When an ELB is in more than one availability zone, it always has more than one public IP address -- at least one per zone.
When you request these records in a DNS lookup, you get all of these records (assuming there are not very many) or a subset of them (if there are a large number, which would be the case in an active cluster with significant traffic) but they are unordered.
If the load testing software resolves the IP address of the endpoint and holds onto exactly one of the IP addresses -- as it a likely outcome -- then all of the traffic will go to one node of the balancer, which is in one zone, and will send traffic to instances in that zone.
But what about...
Cross-Zone Load Balancing
The nodes for your load balancer distribute requests from clients to registered targets. When cross-zone load balancing is enabled, each load balancer node distributes traffic across the registered targets in all enabled Availability Zones. When cross-zone load balancing is disabled, each load balancer node distributes traffic across the registered targets in its Availability Zone only.

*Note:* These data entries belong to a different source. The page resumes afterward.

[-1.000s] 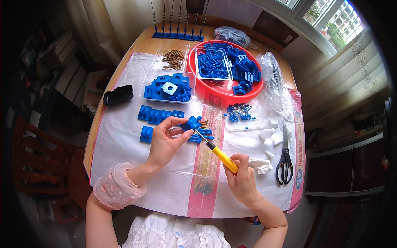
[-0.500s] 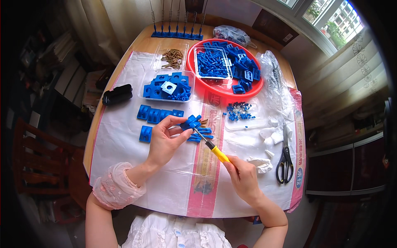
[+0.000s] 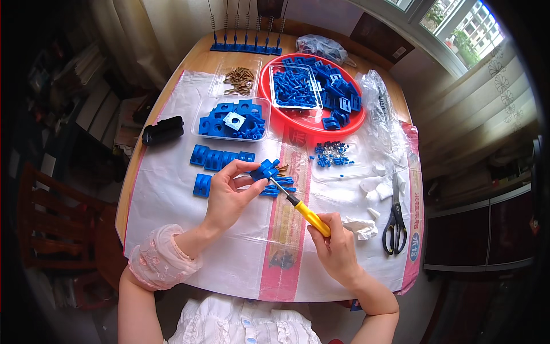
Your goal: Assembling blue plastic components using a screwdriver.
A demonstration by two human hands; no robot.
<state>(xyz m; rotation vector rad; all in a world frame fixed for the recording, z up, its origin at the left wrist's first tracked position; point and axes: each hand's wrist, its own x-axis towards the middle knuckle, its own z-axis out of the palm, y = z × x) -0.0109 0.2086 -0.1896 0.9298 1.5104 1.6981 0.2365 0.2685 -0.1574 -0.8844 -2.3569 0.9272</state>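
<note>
Indoors | left hand [image 3: 225, 200] pinching blue part [image 3: 264, 171] | right hand [image 3: 337, 247] curled round screwdriver [image 3: 312, 218] | white sheet [image 3: 223, 258] over table [image 3: 197, 56] | window [image 3: 467, 43]

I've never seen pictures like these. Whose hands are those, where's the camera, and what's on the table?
No machine here: just a person's bare hands, seen by a wide fisheye camera worn on the head, looking down, so straight edges bend. The left hand holds a small blue part; the right hand holds a yellow-handled screwdriver, its shaft reaching that part. On the table sit a red basin of blue pieces, a clear tub of blue plates, brass-coloured screws and scissors.
</note>
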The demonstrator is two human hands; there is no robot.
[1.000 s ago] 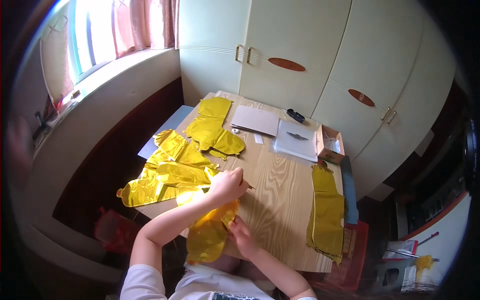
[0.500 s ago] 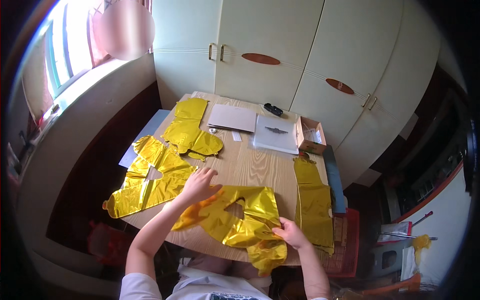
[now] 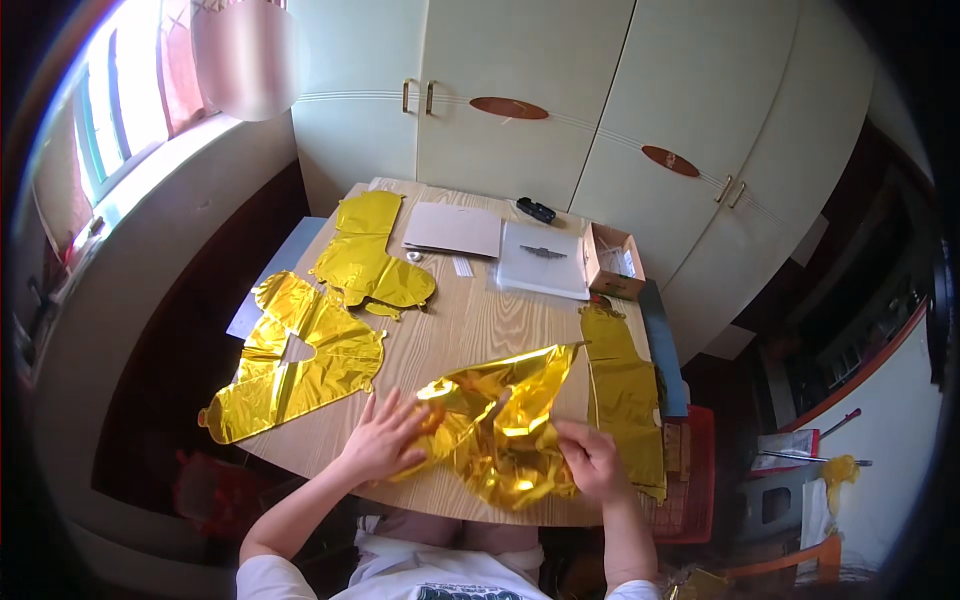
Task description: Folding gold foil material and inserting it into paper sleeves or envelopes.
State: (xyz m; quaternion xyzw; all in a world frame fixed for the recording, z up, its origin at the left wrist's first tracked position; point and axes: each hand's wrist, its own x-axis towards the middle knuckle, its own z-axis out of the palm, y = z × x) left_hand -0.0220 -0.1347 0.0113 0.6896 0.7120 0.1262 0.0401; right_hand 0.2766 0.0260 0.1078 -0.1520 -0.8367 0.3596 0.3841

https://docs.aws.amazon.com/elasticloadbalancing/latest/userguide/how-elastic-load-balancing-works.html
If stickiness is configured, those sessions will initially land in one AZ and then stick to that AZ because they stick to the initial instance where they landed. If cross-zone is enabled, the outcome is not quite as clear, but either balancer nodes may prefer instances in their own zone in that scenario (when first establishing stickiness), or this wasn't really the point of the question. Stickiness requires coordination, and cross-AZ traffic takes a non-zero amount of time due to distance (typically <10 ms) but it would make sense for a balancer to prefer to select instances its local zone for sessions with no established affinity.

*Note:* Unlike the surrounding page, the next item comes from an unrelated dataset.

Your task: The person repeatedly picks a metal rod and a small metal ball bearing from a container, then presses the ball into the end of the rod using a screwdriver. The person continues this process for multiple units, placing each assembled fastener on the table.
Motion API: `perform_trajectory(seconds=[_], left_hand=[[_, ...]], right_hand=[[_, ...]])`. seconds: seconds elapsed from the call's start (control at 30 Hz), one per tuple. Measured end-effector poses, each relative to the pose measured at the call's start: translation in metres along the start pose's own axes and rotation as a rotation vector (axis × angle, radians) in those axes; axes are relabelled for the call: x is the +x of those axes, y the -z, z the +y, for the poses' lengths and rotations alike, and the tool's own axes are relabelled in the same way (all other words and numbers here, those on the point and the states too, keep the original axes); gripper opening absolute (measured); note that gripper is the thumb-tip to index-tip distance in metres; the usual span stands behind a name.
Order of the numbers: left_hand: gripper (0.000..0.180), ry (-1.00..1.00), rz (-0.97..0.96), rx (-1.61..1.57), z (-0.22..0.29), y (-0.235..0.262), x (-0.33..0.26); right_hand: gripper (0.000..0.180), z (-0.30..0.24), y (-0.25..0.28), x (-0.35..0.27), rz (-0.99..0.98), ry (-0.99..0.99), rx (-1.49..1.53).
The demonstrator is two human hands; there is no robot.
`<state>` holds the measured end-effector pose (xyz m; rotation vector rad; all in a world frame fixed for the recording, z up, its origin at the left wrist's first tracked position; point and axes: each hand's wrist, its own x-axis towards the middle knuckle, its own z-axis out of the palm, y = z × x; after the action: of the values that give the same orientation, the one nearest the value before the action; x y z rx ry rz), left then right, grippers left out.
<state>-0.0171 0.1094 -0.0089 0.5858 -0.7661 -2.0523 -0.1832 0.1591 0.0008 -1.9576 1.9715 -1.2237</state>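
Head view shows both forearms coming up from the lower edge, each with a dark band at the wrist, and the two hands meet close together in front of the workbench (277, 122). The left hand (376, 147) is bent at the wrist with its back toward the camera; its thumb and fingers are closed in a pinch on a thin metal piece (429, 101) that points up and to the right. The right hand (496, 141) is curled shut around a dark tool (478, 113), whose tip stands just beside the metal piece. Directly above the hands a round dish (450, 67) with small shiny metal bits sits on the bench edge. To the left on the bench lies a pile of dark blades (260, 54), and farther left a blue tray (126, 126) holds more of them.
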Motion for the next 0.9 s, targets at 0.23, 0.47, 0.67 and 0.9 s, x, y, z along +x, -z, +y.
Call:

In fact, configuring the load test software to re-resolve the endpoint for each request is not really the focus of the solution -- the point is to ensure that (1) the load test software uses all of them and does not latch onto exactly one and (2) that if more addresses become available due to the balancer scaling out under load, that the load test software expands its pool of targets.
In any case, those DNS records have 60 seconds TTL. Isn't it redundant to re-resolve DNS on every request?

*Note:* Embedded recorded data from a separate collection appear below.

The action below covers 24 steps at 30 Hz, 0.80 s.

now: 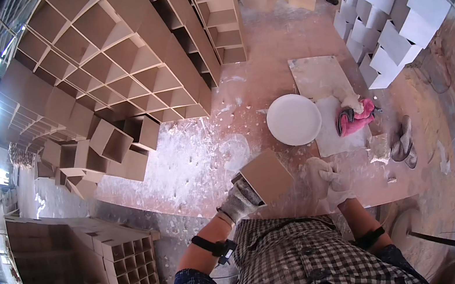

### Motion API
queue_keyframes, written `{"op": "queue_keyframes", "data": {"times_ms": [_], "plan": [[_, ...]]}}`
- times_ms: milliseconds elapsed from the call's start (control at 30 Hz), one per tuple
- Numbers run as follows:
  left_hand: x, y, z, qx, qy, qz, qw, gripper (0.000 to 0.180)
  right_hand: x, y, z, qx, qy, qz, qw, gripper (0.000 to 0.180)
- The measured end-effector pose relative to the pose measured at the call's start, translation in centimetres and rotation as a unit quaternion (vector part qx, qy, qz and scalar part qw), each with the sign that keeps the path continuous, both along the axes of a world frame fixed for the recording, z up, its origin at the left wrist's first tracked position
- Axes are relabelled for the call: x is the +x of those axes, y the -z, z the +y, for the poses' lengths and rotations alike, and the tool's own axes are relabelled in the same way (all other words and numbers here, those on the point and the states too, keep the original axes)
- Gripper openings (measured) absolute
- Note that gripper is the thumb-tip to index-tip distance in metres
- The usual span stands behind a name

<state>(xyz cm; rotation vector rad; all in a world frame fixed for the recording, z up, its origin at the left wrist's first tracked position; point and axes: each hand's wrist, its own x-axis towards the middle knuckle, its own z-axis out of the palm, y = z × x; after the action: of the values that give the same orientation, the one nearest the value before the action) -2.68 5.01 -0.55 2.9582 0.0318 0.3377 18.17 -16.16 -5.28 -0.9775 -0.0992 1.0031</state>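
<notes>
My left hand (238,199), in a grey dust-marked work glove, grips a small brown square-sided box (268,176) by its left side. The box is tilted, with a flat brown face turned up. To the right of it, apart from the box, my right hand (327,180) wears a pale, whitened glove. Its fingers look curled in, and whatever they may hold is hidden. Just beyond both hands lies a round white shallow dish (293,120).
Brown open-fronted cubby shelving (109,59) rises at far left, with loose brown boxes (113,141) before it. A gridded brown stack (134,267) stands near left. White boxes (380,25) are stacked far right. A pink cloth (353,118) and dark footwear (403,144) lie at right.
</notes>
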Motion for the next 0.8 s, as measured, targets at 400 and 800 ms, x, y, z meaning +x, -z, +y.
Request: {"op": "queue_keyframes", "data": {"times_ms": [400,800], "plan": [[0.2,1.3,-1.6,-0.016,-0.037,0.001,0.999,0.035,-0.6,-0.2,-0.2,-0.027,0.029,0.012,0.999,0.024],[0.8,1.3,-1.8,-0.008,-0.017,-0.013,1.000,0.037,-0.5,-0.5,-0.8,-0.012,0.023,0.038,0.999,0.022]]}}
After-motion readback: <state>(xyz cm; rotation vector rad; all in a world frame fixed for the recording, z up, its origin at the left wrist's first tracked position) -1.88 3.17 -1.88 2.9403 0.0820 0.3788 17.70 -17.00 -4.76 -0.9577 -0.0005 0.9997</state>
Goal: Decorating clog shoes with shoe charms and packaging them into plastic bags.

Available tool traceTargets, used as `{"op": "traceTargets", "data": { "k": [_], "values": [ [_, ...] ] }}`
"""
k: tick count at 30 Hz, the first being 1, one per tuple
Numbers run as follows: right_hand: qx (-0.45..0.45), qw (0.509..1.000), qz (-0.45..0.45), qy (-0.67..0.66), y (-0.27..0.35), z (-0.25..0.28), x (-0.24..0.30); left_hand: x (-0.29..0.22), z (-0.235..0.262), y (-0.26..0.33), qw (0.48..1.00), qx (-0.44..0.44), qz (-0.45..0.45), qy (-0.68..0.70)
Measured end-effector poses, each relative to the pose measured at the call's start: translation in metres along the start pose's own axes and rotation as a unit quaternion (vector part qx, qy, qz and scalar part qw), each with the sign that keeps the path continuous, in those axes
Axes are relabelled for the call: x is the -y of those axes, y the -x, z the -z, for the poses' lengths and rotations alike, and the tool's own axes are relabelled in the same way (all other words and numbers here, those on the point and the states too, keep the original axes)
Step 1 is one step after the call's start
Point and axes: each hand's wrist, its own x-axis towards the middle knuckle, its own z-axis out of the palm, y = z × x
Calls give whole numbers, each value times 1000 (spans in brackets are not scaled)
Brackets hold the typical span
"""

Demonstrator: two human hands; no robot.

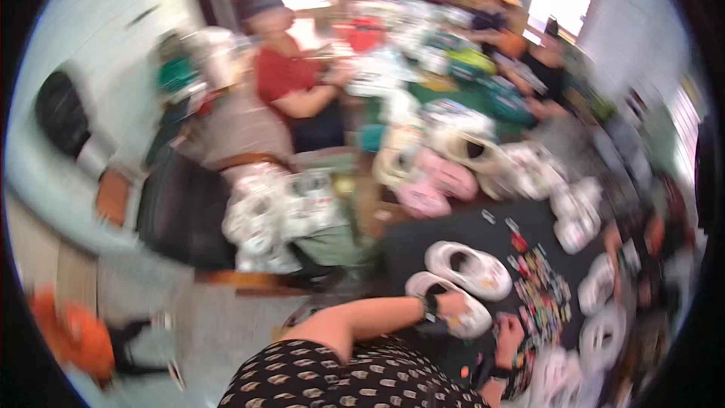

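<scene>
Nearest, the left hand rests on a white foam clog on the black table mat, fingers curled over its heel end; the picture is smeared by motion, so whether it grips or only steadies the shoe I cannot tell. The right hand sits just right of that clog, fingers bent at the edge of a heap of small coloured shoe charms; whether it pinches one is also too blurred to tell.

The clog looks light, moulded and springy, likely stiff enough to keep its shape yet yielding under a squeeze. Its smooth skin may slip, so the heel rim or the side wall by the opening seems the sound hold. The charms look tiny and hard, best taken between fingertips.

Just beyond the left hand lies a second white clog, with more white clogs ringing the charms to the right. Farther off are pink clogs and other people seated at a crowded table.
</scene>
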Motion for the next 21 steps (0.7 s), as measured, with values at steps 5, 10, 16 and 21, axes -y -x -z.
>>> {"op": "traceTargets", "data": {
  "k": [5, 10, 16, 21],
  "values": [
    [-99, 985, -35, 135, 34, 18, 12, -13, 59, 28, 979, 113, 106, 133],
    [-147, 972, -68, 172, 78, 30, -19, -41, 102, 20, 968, 189, 144, 85],
    [-159, 970, -44, 177, 77, 6, 17, -32, 130, 19, 956, -162, 161, 185],
    [-120, 973, 64, 186, 22, -17, 55, 3, 133, -7, 850, -56, 253, 458]
  ]
}}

The software may not see the TTL, may not honor the TTL and, as noted above, may stick to one answer even if multiple are available, because it only needs one in order to make the connection. Every request is not strictly necessary, but it does solve the problem.
Besides, DNS resolution is a responsibility of DNS service itself, not load-testing software, isn't it?
To "resolve DNS" in this context simply means to do a DNS lookup, whatever that means in the specific instance, whether using the OS's DNS resolver or making a direct query to a recursive DNS server. When software establishes a connection to a hostname, it "resolves" (looks up) the associated IP address.
The other solution, "use third party load-testing service to send requests from globally distributed clients," solves the problem by accident, since the distributed clients -- even if they stick to the first address they see -- are more likely to see all of the available addresses. The "global" distribution aspect is a distraction.
ELB relies on random arrival of requests across its external-facing nodes as part of the balancing strategy. Load testing software whose design overlooks this is not properly testing the ELB. Both solutions mitigate the problem in different ways.